Lluís Bassets
El ejercicio de puntuar un debate electoral como el de anoche entre Rajoy y Rubalcaba, al que todos nos hemos librado a placer como si fuera una disciplina olímpica, es una de las operaciones más enigmáticas y absurdas que se pueda concebir. Con el matiz de que todo lo que desaconseja la razón lo recomienda el espectáculo: ¿qué sería de una confrontación entre dos personajes políticos sin marcador y sin puntos? El periodista deportivo omnipresente siempre termina su interrogatorio con la misma pregunta: ¿justo el resultado?
Si hay disciplinas deportivas cuya puntuación pertenece al mundo enigmático de los arcanos arbitrales, como la gimnasia rítmica o la natación sincronizada, ¿qué decir de la eventual puntuación de los debates electorales? Solo en casos de flagrante meteduras de pata, capaces de arruinar una campaña y una biografía política, cabe imaginar que un debate, además único, sea decisivo. En situaciones normales, un debate apenas puede reforzar posiciones o desplazar ligeramente algunas opiniones volátiles. Captar estos efectos es algo que escapa a los instrumentos inmediatos de medición.
Hay una puntuación posible que es meramente técnica, estrictamente sobre el desempeño de cada uno de los contendientes en relación a sus propósitos y a sus expectativas. Ni siquiera los comentaristas suelen acogerse a este frío y neutro guion, que nos permitiría señalar al menos dos fallos garrafales, uno a cada uno, en el debate de ayer noche. Rubalcaba dio por hecha la victoria de Rajoy, quizás para reforzar el efecto miedo del programa oculto del PP, adoptando así los modos del jefe de la oposición que finalmente aspira a ser. Rajoy leyó mucho, demasiado, en un exceso inadmisible en quien aspira a ser el jefe del Gobierno y claro síntoma o de inseguridad o de pereza, o lo peor de todo, de ambas cosas.

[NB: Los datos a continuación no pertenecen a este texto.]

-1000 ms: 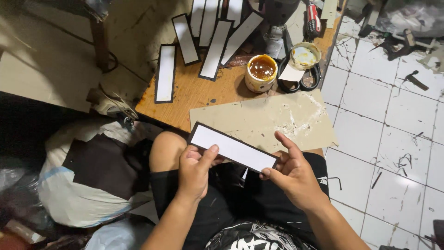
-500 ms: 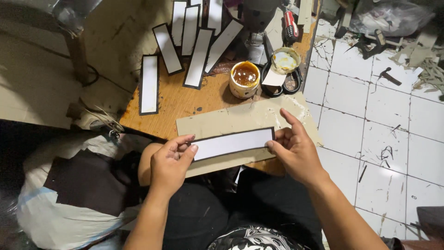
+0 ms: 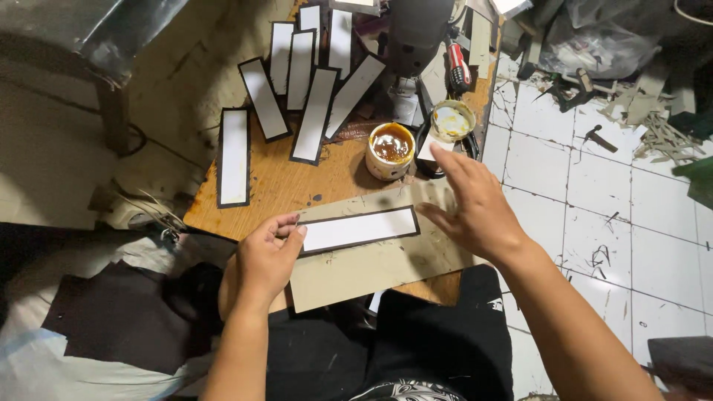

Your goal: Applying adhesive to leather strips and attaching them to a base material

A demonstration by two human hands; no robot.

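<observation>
Head view shows a small wooden table (image 3: 275,186) beside a white tiled floor (image 3: 594,215), with a cardboard sheet (image 3: 371,263) at centre. On it lies a black-edged white strip (image 3: 356,230); the left hand (image 3: 267,256) pinches its left end, while the right hand (image 3: 475,212) hovers spread just right of it.

The left hand (image 3: 269,256) pins one end of a white rectangular strip with a dark border (image 3: 359,229) onto a tan cardboard sheet (image 3: 371,263). The right hand (image 3: 475,208) hovers open, just beside a round tin of amber glue (image 3: 391,151).
</observation>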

La puntuación que funciona no es técnica sino directamente política. El público vota en la noche del debate, al igual que lo hará el día de las elecciones. No vota a quién ha ganado, sino vota a quien quiere que gane. Cada uno se dirige a su parroquia y convence a sus convencidos. Muy bien. Olvidémonos del debate y digamos que nos hemos servido un aperitivo electoral, siempre apetitoso para las generaciones formadas en la politización y profundamente inútil y tedioso para los jóvenes ajenos a la transición. Estos últimos cada vez son más numerosos y cada vez cuentan más. De ellos, los que no vieron ni siguieron el debate, va a depender en buena parte el resultado.